» **TASK ITEM**
The lines you return should be those containing the string "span", taken from the data below.

» **SUPPLIED MATERIAL**
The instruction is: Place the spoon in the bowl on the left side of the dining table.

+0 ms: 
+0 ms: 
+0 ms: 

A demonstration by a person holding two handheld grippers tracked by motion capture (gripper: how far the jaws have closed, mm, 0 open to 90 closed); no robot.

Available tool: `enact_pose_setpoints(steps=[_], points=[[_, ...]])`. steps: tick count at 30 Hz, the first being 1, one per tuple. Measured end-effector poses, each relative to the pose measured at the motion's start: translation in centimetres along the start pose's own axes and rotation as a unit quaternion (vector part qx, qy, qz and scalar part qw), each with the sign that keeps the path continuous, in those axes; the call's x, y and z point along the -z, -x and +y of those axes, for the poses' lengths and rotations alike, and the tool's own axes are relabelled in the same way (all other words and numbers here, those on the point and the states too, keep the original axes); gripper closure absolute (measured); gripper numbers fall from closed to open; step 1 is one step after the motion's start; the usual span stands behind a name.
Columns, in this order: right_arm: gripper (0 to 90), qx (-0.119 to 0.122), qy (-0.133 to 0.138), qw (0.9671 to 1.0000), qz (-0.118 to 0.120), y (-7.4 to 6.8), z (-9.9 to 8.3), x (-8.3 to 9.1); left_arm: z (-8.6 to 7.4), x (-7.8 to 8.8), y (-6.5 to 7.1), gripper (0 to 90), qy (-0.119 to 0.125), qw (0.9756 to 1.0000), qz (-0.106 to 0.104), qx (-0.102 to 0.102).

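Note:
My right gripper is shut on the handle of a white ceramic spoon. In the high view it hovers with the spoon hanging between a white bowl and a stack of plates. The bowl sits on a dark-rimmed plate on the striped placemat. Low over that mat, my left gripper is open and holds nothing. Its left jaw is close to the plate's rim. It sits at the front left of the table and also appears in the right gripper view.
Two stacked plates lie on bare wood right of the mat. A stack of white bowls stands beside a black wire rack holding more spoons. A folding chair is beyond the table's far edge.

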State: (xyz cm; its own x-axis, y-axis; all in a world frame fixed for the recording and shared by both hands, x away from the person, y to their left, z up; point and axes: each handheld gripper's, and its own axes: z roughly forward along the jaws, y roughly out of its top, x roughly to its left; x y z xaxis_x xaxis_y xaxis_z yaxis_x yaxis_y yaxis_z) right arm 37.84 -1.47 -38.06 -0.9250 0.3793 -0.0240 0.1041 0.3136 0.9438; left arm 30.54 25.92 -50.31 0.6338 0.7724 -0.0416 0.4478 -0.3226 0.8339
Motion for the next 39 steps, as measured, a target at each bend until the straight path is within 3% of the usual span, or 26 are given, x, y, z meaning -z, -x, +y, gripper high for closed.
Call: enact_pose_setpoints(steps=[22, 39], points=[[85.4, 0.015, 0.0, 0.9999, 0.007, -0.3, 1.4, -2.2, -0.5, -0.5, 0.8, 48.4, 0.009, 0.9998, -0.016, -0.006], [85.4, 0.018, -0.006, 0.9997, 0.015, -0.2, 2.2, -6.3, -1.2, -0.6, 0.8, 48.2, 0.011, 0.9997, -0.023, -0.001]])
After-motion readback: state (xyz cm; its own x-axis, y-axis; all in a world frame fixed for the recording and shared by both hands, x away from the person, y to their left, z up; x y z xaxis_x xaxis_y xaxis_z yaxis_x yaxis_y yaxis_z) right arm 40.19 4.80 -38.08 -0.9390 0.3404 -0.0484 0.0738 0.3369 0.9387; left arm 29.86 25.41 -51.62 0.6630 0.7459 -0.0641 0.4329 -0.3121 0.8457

» **RESULT**
Available tool: `enact_pose_setpoints(steps=[_], points=[[_, ...]])`. steps: tick count at 30 Hz, the first being 1, one per tuple. Measured end-effector poses, each relative to the pose measured at the motion's start: translation in centimetres along the start pose's own axes and rotation as a unit quaternion (vector part qx, qy, qz and scalar part qw), each with the sign that keeps the path continuous, in those axes; the call's x, y and z point along the -z, -x and +y of those axes, for the poses' lengths and rotations alike, and the tool's own axes are relabelled in the same way (all other words and numbers here, those on the point and the states too, keep the original axes); gripper closure absolute (measured); gripper numbers fall from closed to open; step 1 is one step after the motion's start; the usual span stands behind a name.
Motion for the next 39 steps, as measured, a target at each bend until the straight path is within 3% of the usual span, or 26 are given, x, y, z meaning -z, -x, +y, gripper high for closed.

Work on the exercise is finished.